İşletmelerin muhasebe ve denetim işlemlerini gerçekleştiren, devletin vergi gelirlerinin arttırılmasına katkı sunan ve devlet kurumlarının işleyişine yardımcı olan mali müşavirlik mesleğinin, önemli sorunları bulunduğunu da belirten Hancıoğlu, çözülmesini talep ettikleri bazı sorunları şöyle özetledi:
“Serbest meslek erbabında KDV’nin Gelir Vergisi’nde olduğu gibi tahsilat esasına göre düzenlenmesi sağlanmalı. Mali müşavirlik hizmetlerinde KDV indirimi yapılmalı. Mali müşavirlere arabuluculuk yetkisi verilmesi gerekmekte. Beyanname imzalatma zorunluluğunun kapsamı genişletilmeli. Mali tatile ilişkin süreler uzatılmalı. Meslektaşlarımıza yeşil pasaport hakkı verilmeli. SMMM'lerin beyanname ve finansal tablo imzalamaktan doğan sorumlulukları yeniden düzenlenmeli. Kamu kurumlarınca istenen bilgi, beyan ve formların sayısı oldukça artmıştır. Tüm verilerin bir data merkezinde toplanması ve ilgili kurumların bu merkezden bilgileri alması sağlanmalı.”

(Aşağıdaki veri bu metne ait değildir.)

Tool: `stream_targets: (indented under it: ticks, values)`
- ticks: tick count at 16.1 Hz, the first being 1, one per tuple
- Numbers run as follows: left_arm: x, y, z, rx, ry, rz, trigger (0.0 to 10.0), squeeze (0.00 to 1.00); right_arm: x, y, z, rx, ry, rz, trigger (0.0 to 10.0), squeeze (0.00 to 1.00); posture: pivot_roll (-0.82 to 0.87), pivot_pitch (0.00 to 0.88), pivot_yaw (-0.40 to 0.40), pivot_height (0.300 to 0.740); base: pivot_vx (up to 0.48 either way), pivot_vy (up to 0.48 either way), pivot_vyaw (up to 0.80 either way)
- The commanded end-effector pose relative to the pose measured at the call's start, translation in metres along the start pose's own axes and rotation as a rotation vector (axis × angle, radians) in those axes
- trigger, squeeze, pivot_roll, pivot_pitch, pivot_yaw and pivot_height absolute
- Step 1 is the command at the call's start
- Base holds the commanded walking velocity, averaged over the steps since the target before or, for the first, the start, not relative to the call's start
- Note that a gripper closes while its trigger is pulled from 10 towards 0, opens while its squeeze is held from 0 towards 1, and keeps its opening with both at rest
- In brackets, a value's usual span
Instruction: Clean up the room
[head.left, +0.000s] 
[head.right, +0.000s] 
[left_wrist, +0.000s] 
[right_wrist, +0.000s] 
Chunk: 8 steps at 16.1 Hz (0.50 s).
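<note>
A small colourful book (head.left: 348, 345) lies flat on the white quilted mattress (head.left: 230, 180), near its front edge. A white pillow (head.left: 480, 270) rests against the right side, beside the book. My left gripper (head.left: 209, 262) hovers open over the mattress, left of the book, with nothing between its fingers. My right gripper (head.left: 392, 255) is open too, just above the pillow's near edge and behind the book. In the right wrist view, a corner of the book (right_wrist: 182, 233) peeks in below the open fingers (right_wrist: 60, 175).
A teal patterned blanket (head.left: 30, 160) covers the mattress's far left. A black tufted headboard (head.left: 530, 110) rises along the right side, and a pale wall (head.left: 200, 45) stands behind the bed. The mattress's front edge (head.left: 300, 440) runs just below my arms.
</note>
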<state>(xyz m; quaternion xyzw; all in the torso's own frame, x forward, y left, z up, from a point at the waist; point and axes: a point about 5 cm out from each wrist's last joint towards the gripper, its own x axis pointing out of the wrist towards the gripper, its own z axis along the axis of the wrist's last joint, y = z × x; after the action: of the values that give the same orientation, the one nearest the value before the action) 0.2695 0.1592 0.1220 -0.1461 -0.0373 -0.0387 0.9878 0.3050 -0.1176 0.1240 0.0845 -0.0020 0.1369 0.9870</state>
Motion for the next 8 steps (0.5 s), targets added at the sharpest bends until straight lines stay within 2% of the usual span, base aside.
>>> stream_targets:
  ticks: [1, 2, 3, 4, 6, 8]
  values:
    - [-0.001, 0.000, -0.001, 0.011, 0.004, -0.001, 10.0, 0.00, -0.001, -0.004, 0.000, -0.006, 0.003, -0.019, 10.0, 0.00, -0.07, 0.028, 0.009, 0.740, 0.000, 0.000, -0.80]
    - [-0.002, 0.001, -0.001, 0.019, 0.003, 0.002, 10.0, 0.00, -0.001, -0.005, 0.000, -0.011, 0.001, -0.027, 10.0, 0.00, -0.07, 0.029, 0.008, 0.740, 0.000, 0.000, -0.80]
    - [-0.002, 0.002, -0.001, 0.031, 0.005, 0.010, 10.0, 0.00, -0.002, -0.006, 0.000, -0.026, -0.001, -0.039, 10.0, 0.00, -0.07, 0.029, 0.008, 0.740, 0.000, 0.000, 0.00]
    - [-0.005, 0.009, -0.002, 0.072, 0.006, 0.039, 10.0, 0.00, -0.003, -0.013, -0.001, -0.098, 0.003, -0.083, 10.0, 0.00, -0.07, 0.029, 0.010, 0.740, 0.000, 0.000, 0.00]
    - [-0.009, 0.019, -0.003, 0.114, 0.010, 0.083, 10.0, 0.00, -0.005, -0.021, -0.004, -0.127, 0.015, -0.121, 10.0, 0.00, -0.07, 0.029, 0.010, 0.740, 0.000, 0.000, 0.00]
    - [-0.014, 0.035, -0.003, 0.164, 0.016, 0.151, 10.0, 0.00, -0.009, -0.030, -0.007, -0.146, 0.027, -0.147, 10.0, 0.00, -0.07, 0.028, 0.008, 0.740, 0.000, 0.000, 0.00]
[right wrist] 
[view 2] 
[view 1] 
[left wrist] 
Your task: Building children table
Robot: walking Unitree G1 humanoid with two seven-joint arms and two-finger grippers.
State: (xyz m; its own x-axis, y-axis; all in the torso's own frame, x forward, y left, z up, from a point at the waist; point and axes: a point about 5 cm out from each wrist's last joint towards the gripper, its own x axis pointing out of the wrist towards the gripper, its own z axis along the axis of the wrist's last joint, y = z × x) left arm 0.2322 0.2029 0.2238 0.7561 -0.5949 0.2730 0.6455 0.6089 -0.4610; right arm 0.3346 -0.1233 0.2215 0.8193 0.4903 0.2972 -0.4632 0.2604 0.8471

“SORUNLARIMIZ DİYALOG VE İŞBİRLİĞİ İÇERİSİNDE ÇÖZÜLMELİ”
“Görev ve fonksiyonlarımızı yerine getirirken yaşadığımız ve çözülmesini talep ettiğimiz biriken çok sayıda sorunumuz bulunuyor. Bu sorun ve sıkıntıların, diyalogla ve işbirliği içerisinde çözülmesi gerektiği görüşündeyiz” diyen Hancıoğlu, “Ülkemizin, şeffaf, öngörülebilir, sade ve kolay anlaşılır bir vergi sistemine sahip olması gerektiğine inanmaktayız. Bu kapsamda yapılacak, kanunların gözden geçirilmesi, vergilendirme süreçleri ile beyanname ve bildirimlerin sadeleştirilmesi ve sayılarının azaltılması gibi her türlü iyileştirme çalışmalarının destekçisi olma gayretinde olmaya devam edeceğiz” açıklamasında bulundu.

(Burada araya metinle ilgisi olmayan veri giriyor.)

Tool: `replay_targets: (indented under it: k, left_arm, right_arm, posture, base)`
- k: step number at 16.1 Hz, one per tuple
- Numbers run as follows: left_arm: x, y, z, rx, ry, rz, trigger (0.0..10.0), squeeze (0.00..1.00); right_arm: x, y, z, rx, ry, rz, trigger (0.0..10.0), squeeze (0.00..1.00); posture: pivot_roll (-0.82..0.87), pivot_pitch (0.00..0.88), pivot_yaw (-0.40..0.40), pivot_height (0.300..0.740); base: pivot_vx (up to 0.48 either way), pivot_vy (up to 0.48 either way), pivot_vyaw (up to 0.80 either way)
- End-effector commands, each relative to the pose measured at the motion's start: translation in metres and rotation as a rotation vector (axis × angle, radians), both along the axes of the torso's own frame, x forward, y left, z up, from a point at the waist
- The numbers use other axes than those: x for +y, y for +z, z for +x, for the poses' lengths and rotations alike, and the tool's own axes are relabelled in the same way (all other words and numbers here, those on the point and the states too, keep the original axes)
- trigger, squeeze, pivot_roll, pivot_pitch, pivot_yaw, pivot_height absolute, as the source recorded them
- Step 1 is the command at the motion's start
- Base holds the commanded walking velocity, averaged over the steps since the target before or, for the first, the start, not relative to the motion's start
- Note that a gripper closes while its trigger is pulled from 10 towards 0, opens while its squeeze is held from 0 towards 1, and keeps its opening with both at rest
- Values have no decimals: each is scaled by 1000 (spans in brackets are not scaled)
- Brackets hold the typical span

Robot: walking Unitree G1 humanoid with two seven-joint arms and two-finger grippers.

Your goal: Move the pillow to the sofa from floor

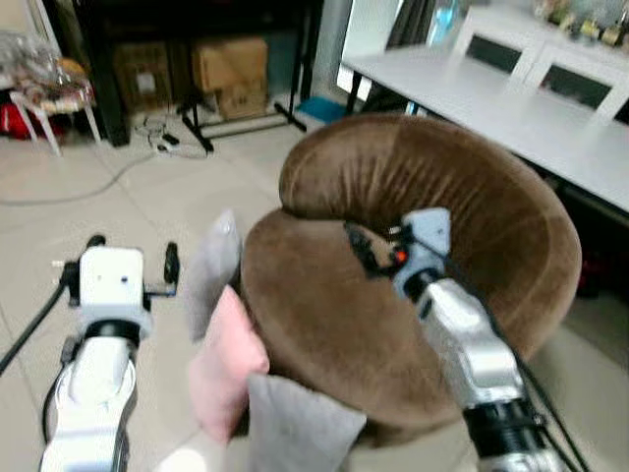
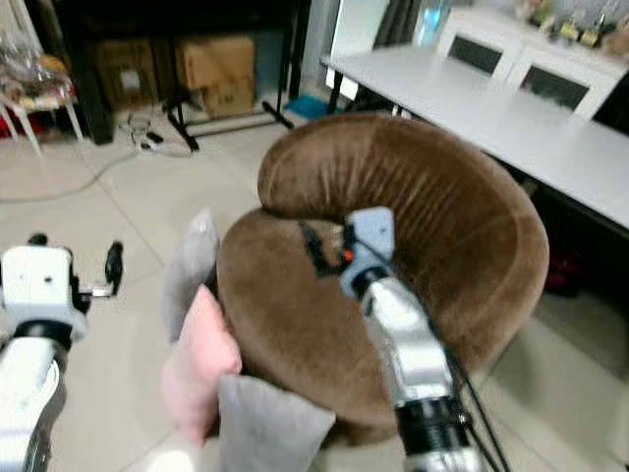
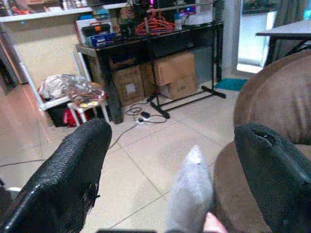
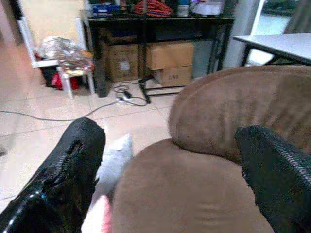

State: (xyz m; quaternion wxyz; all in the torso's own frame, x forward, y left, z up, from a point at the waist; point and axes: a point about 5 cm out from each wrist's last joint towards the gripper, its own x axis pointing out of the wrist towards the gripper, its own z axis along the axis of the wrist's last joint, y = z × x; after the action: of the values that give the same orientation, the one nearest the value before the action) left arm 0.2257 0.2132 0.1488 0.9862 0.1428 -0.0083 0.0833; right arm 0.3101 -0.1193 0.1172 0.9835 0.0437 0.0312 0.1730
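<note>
Down low, three pillows lean against the sofa's [image 1: 393, 324] near-left side on the floor [image 1: 147, 211]: a grey pillow [image 1: 295, 428] closest, a pink pillow [image 1: 228, 359] just behind it, touching it, and another grey one [image 1: 214, 270] standing upright beyond, its corner poking up beside the brown seat. None of them is on the seat. The left gripper [image 1: 133, 258] hangs over the pale tiles to the left of the pillows, fingers spread wide, holding nothing; its wrist view looks between those fingers [image 3: 68, 174] at the far grey pillow's tip. The right gripper [image 1: 371, 251] is out over the round brown velvet seat, fingers parted too and empty, pointing toward the curved backrest. Past the sofa, a long white table [image 1: 491, 108] runs along the right, with white cabinets [image 1: 550, 59] behind it. Farther back across the tiled floor, cables [image 1: 157, 138] trail toward a black shelf unit [image 3: 146, 53] with cardboard boxes [image 1: 231, 74] beneath, and a small white stool [image 1: 49, 103] piled with clutter stands at far left.
</note>
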Motion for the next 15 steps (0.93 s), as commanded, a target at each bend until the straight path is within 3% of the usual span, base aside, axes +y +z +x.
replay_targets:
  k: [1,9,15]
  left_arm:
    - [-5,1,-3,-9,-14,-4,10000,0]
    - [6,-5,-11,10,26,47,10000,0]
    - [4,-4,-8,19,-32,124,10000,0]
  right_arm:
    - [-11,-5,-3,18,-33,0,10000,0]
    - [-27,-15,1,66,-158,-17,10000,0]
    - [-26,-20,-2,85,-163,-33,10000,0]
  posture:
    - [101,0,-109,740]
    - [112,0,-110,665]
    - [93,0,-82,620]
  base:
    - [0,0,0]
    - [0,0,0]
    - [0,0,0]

“PHASELİS BETONA BOĞULMASIN”
Konuşmasının sonunda kent ve ülke gündemine ilişkin de değerlendirmelerde bulunan Hancıoğlu, “Ülkemizde can derdimiz varken, birileri yine Phaselis’i gözüne kestirmiş. 1. derece arkeolojik SİT alanlarına çivi bile çakılmasının yasak olduğu güzelim Phaselis imara açılmak isteniyor. Phaselis’in betona boğulması halinde geri dönülmez bir doğa tahribatına yol açılacağından, yetkililer tarafından bu girişime dur denilmeli. Yine deprem bölgesinde yeniden yapılaşma yapılırken bölgenin tarihi yok edilmemeli ve şehirlerin özellikleri korunmalı. Bu amaçla; meslek odalarının bilgisine kesin olarak başvurulmalı. Bir başka önemli konu da Antalya’mızın demokratik yapısındaki olağan üstü değişiklikler. Rusya-Ukrayna savaşı, Suriye’deki karışıklıklar, savaş, yakın komşularımızdaki kargaşalar nedeniyle ülkemize kontrolsüz bir göç neticesinde ve bunlara ilave ne yazık ki deprem bölgesinden şehrimize geçici olmayacak bir göç. Bütün bu olağanüstü gelişmeler şehrimizi kira sorunu, trafik sorunu, ekonomik ve sosyal anlamda yaşanılamaz bir kent haline getirmekte. Bütün bu sorunları yaşarken, meslektaşlarımızın Muhasebe Haftasını kutluyor, dünyamız, ülkemiz ve meslektaşlarımız için sağlıklı, barış dolu ve yaralarımızın sarıldığı huzurlu günler diliyorum” şeklinde konuştu.